§ **YOUR TASK**: Using the records below, filter out every line that lacks "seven" and copy the rest.
*** RECORDS PROVIDED Section Begins ***
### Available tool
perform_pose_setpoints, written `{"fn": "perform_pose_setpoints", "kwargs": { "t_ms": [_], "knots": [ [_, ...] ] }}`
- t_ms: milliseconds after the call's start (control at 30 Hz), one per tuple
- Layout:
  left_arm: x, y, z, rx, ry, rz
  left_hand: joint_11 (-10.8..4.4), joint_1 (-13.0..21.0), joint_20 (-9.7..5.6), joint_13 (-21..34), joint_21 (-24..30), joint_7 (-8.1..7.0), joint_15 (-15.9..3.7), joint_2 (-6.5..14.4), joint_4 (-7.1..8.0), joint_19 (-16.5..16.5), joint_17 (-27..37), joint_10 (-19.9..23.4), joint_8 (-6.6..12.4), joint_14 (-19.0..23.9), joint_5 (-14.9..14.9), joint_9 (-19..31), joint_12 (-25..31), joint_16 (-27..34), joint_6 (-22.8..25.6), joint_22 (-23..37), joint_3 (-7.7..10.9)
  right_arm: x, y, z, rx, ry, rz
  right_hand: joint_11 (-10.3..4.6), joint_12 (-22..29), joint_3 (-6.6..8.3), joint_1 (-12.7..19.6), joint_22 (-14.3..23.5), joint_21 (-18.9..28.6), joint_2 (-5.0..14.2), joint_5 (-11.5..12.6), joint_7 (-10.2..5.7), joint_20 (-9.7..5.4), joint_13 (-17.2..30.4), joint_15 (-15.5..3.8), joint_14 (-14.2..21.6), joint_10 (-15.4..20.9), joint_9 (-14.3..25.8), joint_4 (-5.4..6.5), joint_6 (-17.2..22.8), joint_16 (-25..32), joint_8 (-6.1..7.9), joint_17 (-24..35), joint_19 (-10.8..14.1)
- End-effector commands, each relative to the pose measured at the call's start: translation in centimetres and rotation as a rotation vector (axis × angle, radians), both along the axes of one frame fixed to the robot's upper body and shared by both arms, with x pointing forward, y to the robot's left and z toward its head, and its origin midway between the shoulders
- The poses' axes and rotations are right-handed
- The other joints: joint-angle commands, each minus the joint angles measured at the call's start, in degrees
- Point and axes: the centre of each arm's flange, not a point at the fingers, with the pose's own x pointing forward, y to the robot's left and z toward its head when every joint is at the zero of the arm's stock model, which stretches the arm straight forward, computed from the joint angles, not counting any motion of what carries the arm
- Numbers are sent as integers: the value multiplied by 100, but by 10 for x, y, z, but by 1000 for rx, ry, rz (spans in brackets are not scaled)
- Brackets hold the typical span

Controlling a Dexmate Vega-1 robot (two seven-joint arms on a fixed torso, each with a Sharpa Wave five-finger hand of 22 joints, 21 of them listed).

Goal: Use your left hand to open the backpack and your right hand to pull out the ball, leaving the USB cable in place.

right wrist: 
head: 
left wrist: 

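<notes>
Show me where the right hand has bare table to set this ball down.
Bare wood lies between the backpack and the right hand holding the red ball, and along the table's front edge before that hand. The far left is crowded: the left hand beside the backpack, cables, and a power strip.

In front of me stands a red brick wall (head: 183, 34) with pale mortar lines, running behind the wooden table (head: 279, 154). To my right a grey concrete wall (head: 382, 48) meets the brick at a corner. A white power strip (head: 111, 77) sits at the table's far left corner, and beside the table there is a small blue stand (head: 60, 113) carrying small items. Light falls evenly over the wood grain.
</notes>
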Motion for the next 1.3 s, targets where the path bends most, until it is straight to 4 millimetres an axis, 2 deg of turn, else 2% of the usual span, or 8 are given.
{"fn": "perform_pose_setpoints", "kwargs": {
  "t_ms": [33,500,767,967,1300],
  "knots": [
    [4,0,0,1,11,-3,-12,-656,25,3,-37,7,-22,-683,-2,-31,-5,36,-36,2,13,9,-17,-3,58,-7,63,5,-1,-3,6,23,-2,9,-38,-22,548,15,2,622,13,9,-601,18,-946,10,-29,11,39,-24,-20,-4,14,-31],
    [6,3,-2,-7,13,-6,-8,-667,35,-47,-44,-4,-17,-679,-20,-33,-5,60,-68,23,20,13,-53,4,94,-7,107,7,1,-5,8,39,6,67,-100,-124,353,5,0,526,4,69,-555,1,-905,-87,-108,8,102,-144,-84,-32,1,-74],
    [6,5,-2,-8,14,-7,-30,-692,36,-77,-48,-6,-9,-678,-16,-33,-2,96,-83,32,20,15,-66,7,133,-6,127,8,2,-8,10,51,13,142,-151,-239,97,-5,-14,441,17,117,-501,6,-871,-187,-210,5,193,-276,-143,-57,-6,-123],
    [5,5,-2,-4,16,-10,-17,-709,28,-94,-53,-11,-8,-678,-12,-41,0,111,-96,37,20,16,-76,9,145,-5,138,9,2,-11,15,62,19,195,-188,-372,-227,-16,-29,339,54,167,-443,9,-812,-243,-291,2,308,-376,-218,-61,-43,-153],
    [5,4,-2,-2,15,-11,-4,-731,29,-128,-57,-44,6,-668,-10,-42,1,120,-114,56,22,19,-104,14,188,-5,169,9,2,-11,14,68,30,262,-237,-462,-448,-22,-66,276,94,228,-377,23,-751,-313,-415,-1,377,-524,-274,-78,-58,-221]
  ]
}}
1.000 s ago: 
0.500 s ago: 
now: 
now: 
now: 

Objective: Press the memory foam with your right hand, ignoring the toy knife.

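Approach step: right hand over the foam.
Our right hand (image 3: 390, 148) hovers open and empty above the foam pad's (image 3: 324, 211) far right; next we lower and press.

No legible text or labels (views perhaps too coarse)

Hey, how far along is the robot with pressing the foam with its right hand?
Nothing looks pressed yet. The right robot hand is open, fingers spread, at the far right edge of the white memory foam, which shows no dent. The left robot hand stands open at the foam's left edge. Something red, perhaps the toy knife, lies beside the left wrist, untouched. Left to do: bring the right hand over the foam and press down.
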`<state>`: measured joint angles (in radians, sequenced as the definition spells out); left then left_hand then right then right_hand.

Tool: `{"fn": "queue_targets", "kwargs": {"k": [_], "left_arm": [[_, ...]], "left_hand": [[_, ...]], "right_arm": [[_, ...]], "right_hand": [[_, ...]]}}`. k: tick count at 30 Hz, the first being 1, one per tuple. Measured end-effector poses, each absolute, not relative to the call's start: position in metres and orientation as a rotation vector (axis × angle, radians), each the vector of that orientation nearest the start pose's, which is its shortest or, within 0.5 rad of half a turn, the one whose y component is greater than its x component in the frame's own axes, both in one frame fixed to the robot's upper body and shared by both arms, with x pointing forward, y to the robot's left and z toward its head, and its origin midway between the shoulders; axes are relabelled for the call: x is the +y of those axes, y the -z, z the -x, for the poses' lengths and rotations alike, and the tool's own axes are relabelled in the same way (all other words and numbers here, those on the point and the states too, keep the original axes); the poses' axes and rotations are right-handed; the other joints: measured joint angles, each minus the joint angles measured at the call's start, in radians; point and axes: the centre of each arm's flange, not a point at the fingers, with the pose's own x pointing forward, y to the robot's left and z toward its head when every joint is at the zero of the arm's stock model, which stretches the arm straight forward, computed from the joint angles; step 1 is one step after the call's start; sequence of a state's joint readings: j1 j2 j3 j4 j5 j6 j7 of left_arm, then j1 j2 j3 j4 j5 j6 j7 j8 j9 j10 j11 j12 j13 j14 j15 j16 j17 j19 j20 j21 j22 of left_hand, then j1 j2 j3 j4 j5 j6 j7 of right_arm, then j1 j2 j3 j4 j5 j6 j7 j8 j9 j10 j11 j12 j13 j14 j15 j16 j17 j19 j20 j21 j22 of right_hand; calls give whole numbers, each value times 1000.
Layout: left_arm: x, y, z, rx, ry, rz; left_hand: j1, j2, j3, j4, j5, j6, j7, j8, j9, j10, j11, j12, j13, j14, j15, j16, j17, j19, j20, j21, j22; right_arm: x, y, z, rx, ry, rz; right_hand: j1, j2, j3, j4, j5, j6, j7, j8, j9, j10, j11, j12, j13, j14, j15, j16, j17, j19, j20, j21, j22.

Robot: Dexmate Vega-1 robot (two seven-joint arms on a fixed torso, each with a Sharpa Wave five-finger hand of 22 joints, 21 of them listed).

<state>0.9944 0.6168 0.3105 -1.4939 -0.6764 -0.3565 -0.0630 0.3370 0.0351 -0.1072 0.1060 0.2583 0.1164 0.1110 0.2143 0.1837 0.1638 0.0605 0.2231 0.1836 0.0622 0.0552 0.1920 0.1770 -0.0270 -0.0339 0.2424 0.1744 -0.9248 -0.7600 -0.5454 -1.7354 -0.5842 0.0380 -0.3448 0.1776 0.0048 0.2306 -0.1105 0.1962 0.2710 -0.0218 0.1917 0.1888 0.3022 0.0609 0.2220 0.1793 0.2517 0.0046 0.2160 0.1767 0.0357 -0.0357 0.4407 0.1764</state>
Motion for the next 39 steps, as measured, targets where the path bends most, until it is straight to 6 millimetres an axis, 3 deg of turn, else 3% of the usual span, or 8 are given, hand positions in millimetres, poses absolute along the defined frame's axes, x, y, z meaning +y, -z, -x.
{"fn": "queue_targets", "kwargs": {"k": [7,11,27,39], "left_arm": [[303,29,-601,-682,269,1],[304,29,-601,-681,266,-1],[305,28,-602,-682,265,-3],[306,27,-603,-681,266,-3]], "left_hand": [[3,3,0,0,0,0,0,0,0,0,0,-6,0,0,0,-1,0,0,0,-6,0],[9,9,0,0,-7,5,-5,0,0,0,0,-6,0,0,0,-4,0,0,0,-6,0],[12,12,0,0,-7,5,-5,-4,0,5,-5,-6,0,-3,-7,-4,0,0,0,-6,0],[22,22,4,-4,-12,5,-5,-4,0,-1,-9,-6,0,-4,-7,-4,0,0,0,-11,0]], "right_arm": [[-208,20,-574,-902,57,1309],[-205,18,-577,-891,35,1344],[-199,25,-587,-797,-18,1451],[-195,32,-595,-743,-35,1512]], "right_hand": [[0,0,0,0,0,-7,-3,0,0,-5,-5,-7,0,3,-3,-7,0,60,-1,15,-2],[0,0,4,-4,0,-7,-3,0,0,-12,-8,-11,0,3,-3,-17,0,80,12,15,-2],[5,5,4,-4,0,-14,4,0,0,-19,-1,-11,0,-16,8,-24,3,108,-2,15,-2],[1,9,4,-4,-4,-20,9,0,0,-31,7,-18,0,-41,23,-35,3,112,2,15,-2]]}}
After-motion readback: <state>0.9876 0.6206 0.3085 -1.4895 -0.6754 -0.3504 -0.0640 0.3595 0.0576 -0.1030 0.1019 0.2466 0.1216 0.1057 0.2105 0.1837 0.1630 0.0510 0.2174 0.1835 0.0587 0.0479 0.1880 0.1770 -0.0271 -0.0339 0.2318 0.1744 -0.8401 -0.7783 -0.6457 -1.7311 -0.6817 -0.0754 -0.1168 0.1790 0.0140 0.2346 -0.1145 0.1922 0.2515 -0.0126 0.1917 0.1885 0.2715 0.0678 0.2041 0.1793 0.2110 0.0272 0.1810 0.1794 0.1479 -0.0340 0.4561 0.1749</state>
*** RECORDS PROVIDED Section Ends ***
§ **OUTPUT FOR THIS EXERCISE**:
Controlling a Dexmate Vega-1 robot (two seven-joint arms on a fixed torso, each with a Sharpa Wave five-finger hand of 22 joints, 21 of them listed).
Robot: Dexmate Vega-1 robot (two seven-joint arms on a fixed torso, each with a Sharpa Wave five-finger hand of 22 joints, 21 of them listed).

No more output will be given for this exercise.